## What you have to do
Skip the pictures and write out, word for word, the lines below from the one with "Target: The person" through the one with "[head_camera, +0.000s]", inclusive.

## Supplied records
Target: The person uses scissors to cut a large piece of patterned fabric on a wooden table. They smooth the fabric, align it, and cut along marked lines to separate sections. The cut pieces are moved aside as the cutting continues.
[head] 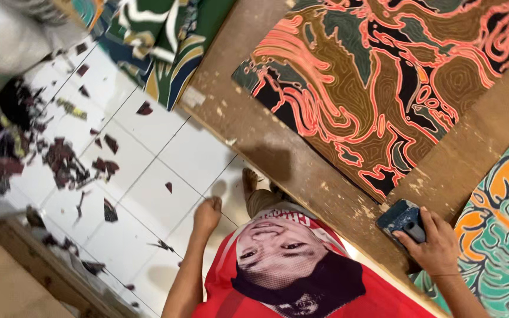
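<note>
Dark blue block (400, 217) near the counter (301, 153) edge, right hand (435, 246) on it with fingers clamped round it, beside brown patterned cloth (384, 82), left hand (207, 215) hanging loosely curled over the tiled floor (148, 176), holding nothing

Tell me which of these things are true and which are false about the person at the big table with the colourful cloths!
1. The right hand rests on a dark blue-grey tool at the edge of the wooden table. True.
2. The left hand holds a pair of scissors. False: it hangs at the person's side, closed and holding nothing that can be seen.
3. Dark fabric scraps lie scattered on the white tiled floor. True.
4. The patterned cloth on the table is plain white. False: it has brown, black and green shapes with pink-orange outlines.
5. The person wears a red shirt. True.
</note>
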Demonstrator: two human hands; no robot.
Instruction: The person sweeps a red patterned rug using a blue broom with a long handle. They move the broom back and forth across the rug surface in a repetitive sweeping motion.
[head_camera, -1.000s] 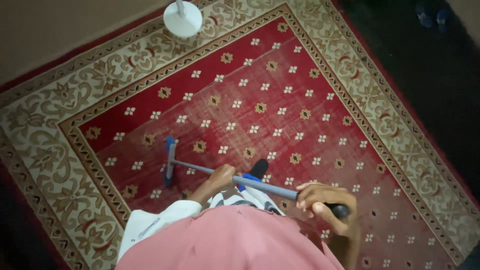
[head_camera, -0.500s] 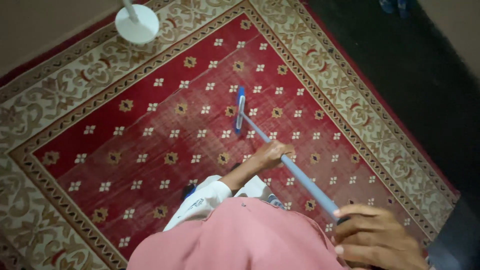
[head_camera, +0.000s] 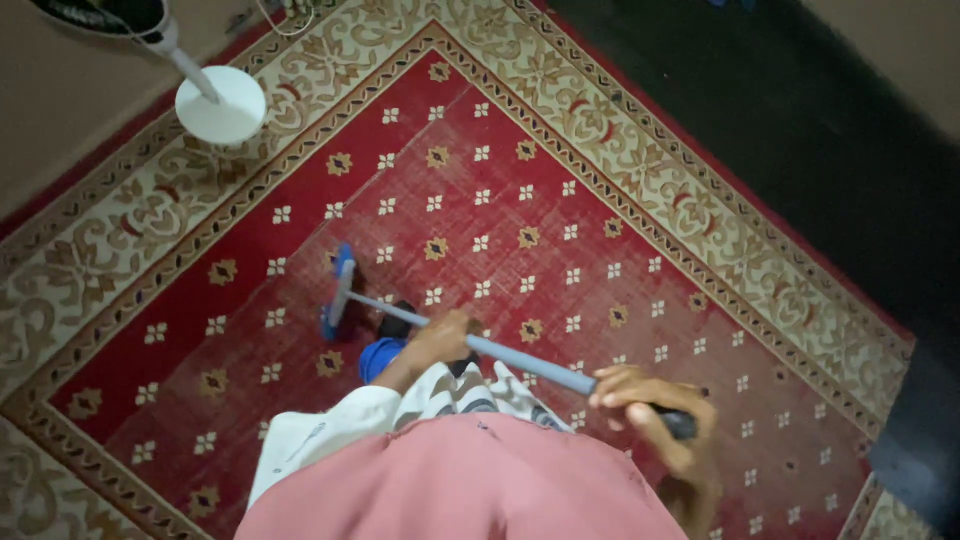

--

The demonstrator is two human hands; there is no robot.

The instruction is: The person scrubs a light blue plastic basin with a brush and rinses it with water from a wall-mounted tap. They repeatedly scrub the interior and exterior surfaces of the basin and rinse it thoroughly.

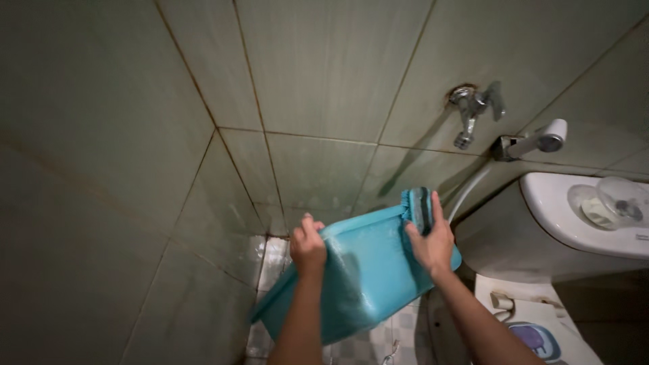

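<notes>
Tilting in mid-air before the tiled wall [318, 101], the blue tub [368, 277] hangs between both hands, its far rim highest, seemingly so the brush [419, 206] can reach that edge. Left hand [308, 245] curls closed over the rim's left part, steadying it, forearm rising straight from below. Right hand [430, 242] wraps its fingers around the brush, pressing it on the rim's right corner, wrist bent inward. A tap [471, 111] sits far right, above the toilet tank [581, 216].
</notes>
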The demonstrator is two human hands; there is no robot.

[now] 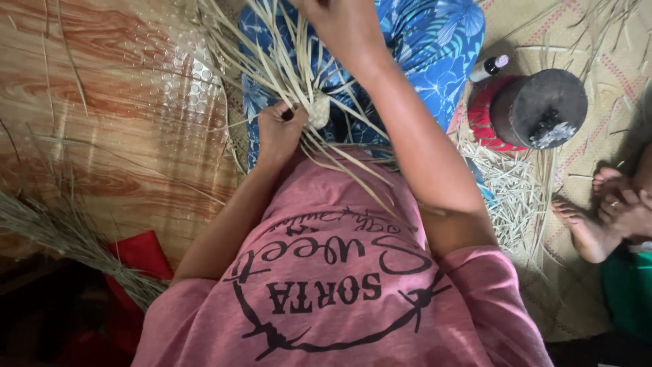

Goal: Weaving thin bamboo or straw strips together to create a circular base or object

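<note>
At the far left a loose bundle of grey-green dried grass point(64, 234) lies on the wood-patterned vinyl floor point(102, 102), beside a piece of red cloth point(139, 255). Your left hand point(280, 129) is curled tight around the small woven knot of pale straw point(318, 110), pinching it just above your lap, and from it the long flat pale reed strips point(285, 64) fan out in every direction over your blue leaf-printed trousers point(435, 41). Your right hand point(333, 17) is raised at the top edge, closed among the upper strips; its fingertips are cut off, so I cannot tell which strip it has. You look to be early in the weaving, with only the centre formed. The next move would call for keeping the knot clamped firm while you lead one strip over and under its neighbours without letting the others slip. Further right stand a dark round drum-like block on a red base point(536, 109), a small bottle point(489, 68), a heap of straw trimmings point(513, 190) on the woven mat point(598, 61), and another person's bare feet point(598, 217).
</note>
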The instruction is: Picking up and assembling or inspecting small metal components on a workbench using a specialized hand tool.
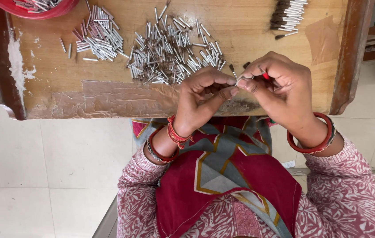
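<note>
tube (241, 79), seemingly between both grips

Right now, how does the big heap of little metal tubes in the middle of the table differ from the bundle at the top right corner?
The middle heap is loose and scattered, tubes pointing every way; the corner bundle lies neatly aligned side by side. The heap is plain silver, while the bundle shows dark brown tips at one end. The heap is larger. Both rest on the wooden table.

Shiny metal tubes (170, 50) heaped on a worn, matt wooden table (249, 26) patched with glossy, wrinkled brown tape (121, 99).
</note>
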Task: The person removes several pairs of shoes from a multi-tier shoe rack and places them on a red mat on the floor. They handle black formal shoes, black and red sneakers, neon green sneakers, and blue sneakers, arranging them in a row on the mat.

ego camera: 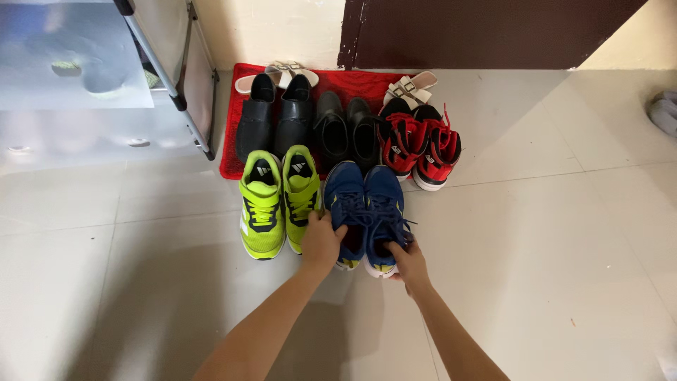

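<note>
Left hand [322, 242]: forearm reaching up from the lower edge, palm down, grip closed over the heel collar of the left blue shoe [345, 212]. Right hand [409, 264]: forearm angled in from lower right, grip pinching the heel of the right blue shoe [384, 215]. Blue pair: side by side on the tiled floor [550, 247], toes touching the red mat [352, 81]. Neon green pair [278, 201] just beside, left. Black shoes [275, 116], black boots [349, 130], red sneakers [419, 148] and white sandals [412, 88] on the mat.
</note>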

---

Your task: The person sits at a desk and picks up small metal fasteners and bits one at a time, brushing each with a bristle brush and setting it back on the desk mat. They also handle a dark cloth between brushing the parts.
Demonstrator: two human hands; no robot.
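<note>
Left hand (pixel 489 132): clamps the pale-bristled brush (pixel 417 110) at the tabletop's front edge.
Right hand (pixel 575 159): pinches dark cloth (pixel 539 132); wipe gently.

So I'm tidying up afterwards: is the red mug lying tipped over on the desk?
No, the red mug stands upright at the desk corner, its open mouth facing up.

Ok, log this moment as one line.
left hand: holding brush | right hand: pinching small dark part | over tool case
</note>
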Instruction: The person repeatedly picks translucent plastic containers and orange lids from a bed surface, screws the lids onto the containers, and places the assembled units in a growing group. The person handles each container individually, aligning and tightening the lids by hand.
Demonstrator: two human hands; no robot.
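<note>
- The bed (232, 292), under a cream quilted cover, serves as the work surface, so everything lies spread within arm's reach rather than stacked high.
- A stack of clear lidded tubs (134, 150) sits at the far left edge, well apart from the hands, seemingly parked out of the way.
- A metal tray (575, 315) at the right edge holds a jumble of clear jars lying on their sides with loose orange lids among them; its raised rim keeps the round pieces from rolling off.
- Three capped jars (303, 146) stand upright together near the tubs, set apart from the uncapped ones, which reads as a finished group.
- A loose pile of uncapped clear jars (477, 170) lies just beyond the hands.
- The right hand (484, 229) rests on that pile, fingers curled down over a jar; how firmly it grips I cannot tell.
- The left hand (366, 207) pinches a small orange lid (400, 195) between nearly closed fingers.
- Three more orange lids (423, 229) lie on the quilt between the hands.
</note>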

## Solution for this exercise
Target: The person uses scissors to cut a large piece of patterned fabric on a wooden table. They smooth the fabric, align it, and cut along marked lines to separate sections. The cut pieces are moved aside as the cutting continues.
[head] 
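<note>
Dark blue block (400, 217) near the counter (301, 153) edge, right hand (435, 246) on it with fingers clamped round it, beside brown patterned cloth (384, 82), left hand (207, 215) hanging loosely curled over the tiled floor (148, 176), holding nothing

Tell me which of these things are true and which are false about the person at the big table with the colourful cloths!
1. The right hand rests on a dark blue-grey tool at the edge of the wooden table. True.
2. The left hand holds a pair of scissors. False: it hangs at the person's side, closed and holding nothing that can be seen.
3. Dark fabric scraps lie scattered on the white tiled floor. True.
4. The patterned cloth on the table is plain white. False: it has brown, black and green shapes with pink-orange outlines.
5. The person wears a red shirt. True.
</note>
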Demonstrator: two human hands; no robot.
Instruction: The person sweeps a red patterned rug using a blue broom with a long handle. They move the broom back and forth across the rug surface in a repetitive sweeping motion.
[head_camera, -1.000s] 
[head_camera, -0.500s] 
[head_camera, +0.000s] 

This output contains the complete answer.